We're 'doing charity work but get no benefit': 1 physician on what needs to change in healthcare

John Nelson, MD, a diplomate of the American Board of Pathology boards of anatomic and clinical pathology and cytopathology, connected with Becker's to discuss why physicians are leaving medicine behind and what to do about it.

Question: Only 57.5 percent of physicians said they would choose to become a physician again in a recent survey. What reform would you make to change their minds?

Dr. John Nelson: I would say a few main things:

1. Cultural reform to add physician respect and improved life work balance. I personally feel like most physicians are not held in higher esteem by admin/insurance, that they are just factory workers. We see this in new physicians not having initiative to work longer hours as they focus on their life and treat the profession as a 9 to 5 job. The resident work duty hours have ruined any initiative for new physicians to be high producers.

2. Improved insurance reimbursement to include universal healthcare coverage for all Americans. I know some may not agree, but we need universal health coverage and not this current system where it is like Dr. Seuss' Sneeches on the beaches with those with stars and those without on their bellies. I work in one of the poorest states in the union [Mississippi] and my "self-pay" rate is around 48 percent. Physicians are doing all this charity work but we get no benefit like deductions, etc., on this. This is a hard issue to address.

3.  The field is diluted with physicians who probably should never have been trained. I would hate to sound like an old codger, but if you cannot get into an American medical school, you should probably not be allowed to practice. The Caribbean grads are typically subpar and it is hard to elevate them to the operational level. They need to make the processes exclusive and medical education has become a venture capitalist endeavor. I see the DO students I teach come out owing $400 to $500K in loans for barely subpar training. I think this debt burden in a world where physicians have "salaries" is one cause of the poor results of physicians not "wanting to do this again." I myself trained at a state school in Louisiana and the emphasis was on education of physicians and not pure profit as many, many of these new medical schools are focusing on. 

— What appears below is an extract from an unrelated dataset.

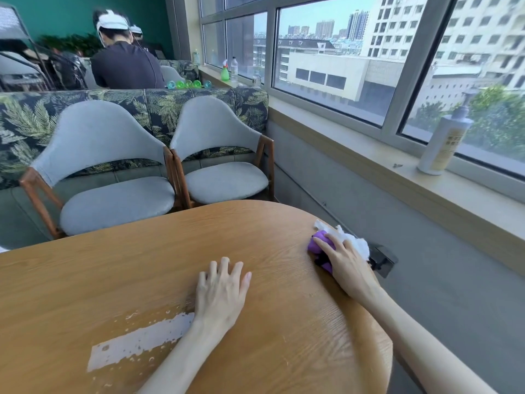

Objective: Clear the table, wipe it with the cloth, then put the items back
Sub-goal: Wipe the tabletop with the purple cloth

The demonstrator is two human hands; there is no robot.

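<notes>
A wooden table (142, 280) with a rounded end fills the lower view. At its right edge my right hand (345, 265) presses down on a purple cloth (319, 244), with crumpled white tissue (352, 240) bunched beside and under the fingers. My left hand (220, 291) lies flat on the tabletop near the middle, fingers spread, holding nothing. A pale worn patch (136, 342) marks the wood near my left forearm.
Two grey padded chairs (113, 177) stand at the table's far side, before a leaf-patterned sofa back. A white pump bottle (443, 143) stands on the window sill at right. A black floor socket (382, 260) sits below the table's right edge. A person sits beyond the sofa.
</notes>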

4. On the education note, I would also suggest a consideration of switching to the European method of training whereas physicians do not have to attend undergrad and matriculate straight into medical school. I started this road from college to medical school to residency and fellowship at 18 and did not finish and start my first "job" until 33. My colleagues who are non-MDs have been in the workforce for 10 plus years while I was still living like a gypsy.